HOW TO COMPLETE THIS TASK ▸ Return, exactly and in full, the lines of the records below starting at the one with "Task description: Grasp" and ending at the one with "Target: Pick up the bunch", and no other lines.

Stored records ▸

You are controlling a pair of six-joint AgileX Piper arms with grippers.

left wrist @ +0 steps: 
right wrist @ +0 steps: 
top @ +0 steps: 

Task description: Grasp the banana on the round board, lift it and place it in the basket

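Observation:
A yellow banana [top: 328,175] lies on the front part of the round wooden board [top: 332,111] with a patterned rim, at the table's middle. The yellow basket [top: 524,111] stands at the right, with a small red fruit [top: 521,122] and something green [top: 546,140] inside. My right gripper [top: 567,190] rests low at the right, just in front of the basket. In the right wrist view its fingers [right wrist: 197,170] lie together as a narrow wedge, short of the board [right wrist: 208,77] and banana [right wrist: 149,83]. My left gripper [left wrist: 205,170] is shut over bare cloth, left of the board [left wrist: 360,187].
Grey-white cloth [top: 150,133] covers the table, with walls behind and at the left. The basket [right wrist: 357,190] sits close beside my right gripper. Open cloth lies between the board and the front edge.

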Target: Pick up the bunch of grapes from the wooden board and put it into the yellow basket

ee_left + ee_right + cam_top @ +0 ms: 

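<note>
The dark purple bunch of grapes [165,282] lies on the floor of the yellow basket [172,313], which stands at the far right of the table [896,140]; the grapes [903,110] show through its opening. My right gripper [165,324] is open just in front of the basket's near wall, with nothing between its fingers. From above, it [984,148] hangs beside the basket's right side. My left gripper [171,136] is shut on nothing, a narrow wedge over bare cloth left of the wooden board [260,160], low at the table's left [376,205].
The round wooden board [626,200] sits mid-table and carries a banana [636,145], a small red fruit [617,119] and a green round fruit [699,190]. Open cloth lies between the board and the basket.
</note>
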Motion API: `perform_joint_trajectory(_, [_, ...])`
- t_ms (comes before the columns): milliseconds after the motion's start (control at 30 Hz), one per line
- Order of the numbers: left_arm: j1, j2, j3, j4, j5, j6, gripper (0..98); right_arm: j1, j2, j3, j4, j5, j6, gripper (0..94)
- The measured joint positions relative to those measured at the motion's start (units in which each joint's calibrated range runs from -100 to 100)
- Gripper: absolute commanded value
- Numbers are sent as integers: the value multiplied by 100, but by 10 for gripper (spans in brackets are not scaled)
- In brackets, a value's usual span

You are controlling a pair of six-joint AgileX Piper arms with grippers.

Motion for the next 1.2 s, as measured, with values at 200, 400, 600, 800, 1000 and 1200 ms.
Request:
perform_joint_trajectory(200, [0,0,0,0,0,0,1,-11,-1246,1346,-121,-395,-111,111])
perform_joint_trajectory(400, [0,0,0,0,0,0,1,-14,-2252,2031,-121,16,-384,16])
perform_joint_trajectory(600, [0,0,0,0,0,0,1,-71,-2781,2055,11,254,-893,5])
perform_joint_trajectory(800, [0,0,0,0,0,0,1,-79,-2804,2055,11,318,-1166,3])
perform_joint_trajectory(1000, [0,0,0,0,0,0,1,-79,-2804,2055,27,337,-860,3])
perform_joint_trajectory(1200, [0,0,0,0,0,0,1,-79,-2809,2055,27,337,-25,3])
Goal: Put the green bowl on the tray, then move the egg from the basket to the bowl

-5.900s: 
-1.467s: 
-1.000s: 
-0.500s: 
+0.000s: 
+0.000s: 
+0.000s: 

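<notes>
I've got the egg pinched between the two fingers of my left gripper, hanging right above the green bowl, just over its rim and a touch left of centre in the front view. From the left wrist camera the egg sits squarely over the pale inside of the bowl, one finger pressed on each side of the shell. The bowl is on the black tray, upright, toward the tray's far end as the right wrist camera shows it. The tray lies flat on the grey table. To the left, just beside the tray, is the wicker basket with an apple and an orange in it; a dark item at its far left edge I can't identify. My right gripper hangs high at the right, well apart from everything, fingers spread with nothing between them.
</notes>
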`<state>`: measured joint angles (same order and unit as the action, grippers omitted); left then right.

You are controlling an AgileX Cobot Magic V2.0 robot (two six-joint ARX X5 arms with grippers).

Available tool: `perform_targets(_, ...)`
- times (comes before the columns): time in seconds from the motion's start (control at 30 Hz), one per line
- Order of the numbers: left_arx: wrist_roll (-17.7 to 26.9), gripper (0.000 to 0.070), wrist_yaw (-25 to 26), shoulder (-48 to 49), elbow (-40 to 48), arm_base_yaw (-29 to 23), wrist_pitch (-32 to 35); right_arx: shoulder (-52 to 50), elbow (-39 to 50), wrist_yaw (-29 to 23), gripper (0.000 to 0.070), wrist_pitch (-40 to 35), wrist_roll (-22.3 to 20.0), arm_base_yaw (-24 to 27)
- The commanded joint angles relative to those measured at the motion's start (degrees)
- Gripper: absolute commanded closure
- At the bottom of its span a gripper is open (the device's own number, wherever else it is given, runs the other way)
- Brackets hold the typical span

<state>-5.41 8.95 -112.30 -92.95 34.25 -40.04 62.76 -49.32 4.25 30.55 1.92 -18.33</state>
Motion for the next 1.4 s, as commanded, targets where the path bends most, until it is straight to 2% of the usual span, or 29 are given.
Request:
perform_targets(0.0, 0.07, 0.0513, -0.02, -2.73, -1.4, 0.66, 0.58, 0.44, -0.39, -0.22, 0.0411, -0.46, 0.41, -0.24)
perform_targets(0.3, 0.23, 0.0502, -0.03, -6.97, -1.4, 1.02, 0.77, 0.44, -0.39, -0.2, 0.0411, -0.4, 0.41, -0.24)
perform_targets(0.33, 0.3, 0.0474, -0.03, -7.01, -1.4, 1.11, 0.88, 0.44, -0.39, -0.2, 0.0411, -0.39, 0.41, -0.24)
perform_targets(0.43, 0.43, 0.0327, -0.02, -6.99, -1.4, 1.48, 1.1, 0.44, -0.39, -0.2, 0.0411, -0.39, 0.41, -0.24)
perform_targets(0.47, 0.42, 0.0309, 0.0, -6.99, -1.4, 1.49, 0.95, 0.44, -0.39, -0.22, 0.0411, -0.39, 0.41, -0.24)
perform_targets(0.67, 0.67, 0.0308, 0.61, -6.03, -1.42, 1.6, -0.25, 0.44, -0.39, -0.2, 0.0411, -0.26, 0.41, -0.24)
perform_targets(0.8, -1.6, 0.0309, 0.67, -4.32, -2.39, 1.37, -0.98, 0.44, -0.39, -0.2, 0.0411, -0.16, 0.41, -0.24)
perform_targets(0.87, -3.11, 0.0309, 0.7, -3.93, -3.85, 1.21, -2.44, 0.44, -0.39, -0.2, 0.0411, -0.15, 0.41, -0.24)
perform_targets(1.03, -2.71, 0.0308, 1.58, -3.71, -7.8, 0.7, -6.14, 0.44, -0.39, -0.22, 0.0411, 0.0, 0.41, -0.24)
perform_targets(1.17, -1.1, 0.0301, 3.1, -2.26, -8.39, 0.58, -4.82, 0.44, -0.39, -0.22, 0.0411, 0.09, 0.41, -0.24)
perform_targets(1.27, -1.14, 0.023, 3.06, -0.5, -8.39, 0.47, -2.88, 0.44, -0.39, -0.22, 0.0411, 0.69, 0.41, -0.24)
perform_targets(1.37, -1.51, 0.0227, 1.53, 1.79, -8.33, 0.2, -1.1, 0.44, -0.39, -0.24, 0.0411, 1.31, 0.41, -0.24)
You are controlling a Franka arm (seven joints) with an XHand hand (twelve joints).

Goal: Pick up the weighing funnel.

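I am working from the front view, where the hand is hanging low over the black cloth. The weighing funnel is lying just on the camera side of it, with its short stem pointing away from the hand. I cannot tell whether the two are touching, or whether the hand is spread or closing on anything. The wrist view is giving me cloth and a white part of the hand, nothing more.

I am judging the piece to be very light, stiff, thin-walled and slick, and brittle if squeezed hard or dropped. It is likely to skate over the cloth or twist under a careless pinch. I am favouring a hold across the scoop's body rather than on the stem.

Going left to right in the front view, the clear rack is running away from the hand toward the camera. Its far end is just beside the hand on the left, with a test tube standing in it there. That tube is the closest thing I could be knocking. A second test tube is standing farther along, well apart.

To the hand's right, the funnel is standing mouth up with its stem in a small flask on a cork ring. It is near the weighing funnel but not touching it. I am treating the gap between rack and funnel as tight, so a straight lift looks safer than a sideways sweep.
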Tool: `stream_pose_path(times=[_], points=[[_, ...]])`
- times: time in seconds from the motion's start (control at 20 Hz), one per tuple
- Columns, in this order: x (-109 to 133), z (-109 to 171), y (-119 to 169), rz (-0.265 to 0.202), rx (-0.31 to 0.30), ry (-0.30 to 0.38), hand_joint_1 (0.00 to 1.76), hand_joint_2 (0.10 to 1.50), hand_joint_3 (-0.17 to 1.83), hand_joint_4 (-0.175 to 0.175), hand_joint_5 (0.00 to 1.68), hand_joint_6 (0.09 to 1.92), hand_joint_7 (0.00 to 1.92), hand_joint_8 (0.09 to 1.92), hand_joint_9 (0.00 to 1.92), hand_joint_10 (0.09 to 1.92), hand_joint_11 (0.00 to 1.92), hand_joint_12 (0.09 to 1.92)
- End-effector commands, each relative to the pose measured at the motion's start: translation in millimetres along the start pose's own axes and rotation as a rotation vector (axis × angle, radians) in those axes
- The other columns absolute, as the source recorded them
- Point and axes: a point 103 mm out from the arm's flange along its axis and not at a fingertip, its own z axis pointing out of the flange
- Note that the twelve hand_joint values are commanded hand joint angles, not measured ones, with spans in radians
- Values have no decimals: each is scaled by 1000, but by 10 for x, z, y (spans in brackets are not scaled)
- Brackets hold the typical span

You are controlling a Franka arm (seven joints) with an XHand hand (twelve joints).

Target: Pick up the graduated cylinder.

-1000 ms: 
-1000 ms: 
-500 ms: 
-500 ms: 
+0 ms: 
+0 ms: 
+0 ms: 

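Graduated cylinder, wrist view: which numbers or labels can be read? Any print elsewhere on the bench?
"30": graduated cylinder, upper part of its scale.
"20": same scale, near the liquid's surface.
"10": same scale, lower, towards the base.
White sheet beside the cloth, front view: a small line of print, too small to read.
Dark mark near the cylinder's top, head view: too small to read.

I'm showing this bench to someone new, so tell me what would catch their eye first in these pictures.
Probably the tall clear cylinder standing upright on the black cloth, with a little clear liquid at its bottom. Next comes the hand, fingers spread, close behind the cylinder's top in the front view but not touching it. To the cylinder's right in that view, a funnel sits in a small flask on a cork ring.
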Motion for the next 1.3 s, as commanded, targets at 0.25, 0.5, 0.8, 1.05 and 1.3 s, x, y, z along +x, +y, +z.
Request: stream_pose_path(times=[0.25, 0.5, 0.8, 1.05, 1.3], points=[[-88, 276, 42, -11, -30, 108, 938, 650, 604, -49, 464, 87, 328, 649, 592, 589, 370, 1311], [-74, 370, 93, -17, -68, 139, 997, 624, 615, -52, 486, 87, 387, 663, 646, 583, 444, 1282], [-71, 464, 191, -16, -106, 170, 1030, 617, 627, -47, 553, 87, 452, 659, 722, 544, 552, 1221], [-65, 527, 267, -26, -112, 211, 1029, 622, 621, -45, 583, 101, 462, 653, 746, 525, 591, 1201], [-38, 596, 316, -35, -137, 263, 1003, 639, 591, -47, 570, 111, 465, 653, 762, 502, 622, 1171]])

TASK RESPONSE ▸
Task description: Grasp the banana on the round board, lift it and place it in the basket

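Observation:
A yellow banana [top: 328,175] lies on the front part of the round wooden board [top: 332,111] with a patterned rim, at the table's middle. The yellow basket [top: 524,111] stands at the right, with a small red fruit [top: 521,122] and something green [top: 546,140] inside. My right gripper [top: 567,190] rests low at the right, just in front of the basket. In the right wrist view its fingers [right wrist: 197,170] lie together as a narrow wedge, short of the board [right wrist: 208,77] and banana [right wrist: 149,83]. My left gripper [left wrist: 205,170] is shut over bare cloth, left of the board [left wrist: 360,187].
Grey-white cloth [top: 150,133] covers the table, with walls behind and at the left. The basket [right wrist: 357,190] sits close beside my right gripper. Open cloth lies between the board and the front edge.
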
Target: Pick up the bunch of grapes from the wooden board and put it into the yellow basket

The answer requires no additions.